Ratusan ribu orang tiap hari memenuhi EDSA untuk melakukan protes damai. Puncaknya terjadi ketika ratusan ribu orang bergerak mengepung Istana Malacanang tempat Marcos dan Imelda bersemayam.

Pemimpin tertinggi militer Jenderal Fidel Ramos melihat situasi yang tidak terkendali dan memutuskan untuk mendukung gerakan rakyat. Marcos harus menghadapi risiko pengadilan rakyat. Ia tidak punya pilihan lain kecuali melarikan diri ke Amerika.

Sebuah pemerintahan paling brutal dalam sejarah Filipina akhirnya tumbang oleh People Power. Rakyat Filipina -yang masih mengenang Ninoy- akhirnya memilih Cory Aquino sebagai presiden baru.

Seorang ibu rumah tangga yang tidak punya pengalaman politik dipilih menjadi presiden karena menjadi simbol perlawanan yang tidak kenal takut selama revolusi.

Namun, tradisi politik Filipina yang elitis selalu melahirkan dinasti. Sejak era Macapagal sampai Rodrigo Duterte sekarang, dinasti politik bermunculan.

Setelah Cory Aquino mengakhiri masa jabatannys, giliran Jenderal Fidel Ramos yang menjadi presiden. Tradisi politik keluarga Aquino kemudian dilanjutkan oleh anak kandung Ninoy dan Cory, yaitu Benigno Aquino Junior (1960-2021) yang menjadi presiden Filipina pada 2010 sampai 2016.

Sepeninggalan Aquino Jr, muncullah Rodrigo Duterte, politikus garis keras yang tidak segan menggunakan kekerasan untuk menjalankan kepemimpinannya. Kemenangan Duterte disebut sebagai kembalinya era otoritarian ala Marcos.


Satu dekade terakhir, Rodrigo Duterte yang dikenal karena perangnya terhadap narkoba memiliki pengaruh sangat besar dalam politik Filipina. Duterte juga mempunyai pengaruh besar dalam dalam kemenangan Bongbong Marcos.

Anak kandung Duterte, Sara Duterte, merupakan pasangan Bongbong pada pemilu kali ini. Terulangnya kejayaan keluarga Marcos dan masih berjayanya keluarga Duterte adalah simbol kemenangan sayap kanan Filipina.

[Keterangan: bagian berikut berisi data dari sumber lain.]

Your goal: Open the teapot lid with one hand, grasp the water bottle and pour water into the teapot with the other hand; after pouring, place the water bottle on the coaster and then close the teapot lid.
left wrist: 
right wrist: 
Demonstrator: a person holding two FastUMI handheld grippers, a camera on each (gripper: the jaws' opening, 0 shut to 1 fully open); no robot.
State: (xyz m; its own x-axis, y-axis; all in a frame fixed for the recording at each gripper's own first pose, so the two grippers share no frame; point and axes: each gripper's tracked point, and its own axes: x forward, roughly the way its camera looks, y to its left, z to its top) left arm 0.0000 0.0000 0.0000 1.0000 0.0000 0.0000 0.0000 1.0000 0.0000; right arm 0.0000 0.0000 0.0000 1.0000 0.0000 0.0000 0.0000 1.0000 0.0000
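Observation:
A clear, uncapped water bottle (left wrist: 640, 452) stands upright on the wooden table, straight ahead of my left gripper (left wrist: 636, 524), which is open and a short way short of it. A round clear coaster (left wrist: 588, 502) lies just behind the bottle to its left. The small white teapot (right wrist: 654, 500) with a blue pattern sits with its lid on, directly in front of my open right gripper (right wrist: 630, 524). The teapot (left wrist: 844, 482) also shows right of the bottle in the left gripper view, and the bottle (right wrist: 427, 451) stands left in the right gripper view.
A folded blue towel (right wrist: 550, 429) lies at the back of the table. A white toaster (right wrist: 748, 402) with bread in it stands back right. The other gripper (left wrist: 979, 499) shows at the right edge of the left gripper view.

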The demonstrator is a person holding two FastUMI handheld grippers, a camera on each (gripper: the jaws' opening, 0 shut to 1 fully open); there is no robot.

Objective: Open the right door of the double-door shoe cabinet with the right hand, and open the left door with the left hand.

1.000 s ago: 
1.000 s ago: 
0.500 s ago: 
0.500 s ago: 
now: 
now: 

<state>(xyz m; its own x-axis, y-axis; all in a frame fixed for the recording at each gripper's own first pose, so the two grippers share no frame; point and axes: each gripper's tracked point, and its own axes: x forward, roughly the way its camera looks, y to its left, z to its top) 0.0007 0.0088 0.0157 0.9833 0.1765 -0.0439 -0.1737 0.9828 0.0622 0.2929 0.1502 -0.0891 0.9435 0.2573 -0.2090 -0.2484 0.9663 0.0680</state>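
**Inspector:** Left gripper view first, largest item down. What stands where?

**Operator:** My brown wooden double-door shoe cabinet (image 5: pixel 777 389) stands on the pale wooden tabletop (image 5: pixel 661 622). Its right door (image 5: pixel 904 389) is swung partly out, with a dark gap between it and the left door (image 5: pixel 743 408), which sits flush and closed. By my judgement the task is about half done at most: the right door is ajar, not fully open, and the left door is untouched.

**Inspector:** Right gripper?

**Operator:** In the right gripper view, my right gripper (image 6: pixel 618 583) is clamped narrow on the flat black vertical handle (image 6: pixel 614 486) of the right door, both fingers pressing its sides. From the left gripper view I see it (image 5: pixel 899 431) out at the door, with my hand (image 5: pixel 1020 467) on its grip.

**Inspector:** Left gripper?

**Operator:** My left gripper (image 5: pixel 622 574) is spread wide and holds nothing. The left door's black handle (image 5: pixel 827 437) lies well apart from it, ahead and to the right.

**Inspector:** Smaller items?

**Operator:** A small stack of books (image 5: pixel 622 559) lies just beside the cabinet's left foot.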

Perkembangan politik di Filipina memiliki resonansi dengan kondisi di Indonesia. Bongbong banyak didukung oleh pemilih milenial yang tidak merasakan era otoriter di bawah Marcos Senior.

Generasi muda Filipina masa kini tidak mengalami kesengsaraan era Marcos yang otoriter. Bongbong Marcos lebih serius berkampanye di media sosial atau medsos ketimbang ikut debat calon presiden untuk mengadu gagasan.

Namun, keberhasilan kampanye di medsos itulah yang sukses menarik suara milenial. Bongbong pun memenangi pemilihan umum.

Di Indonesia, banyak pemilih mudanya yang lahir setelah reformasi pada 1998 sehingga tidak merasakan dampak pemerintahan Soeharto yang otoriter. Ada paralelisme dalam pemilu presiden Filipina tahun ini dengan Pilpres 2024 di Indonesia.

Sebuah artikel di The Washington Post menyebut fenomena Bongbong mirip dengan kemunculan Prabowo Subianto di Indonesia. Keduanya dianggap mempunyai warisan kepemimpinan orang tuanya dan metuanya yang otoriter.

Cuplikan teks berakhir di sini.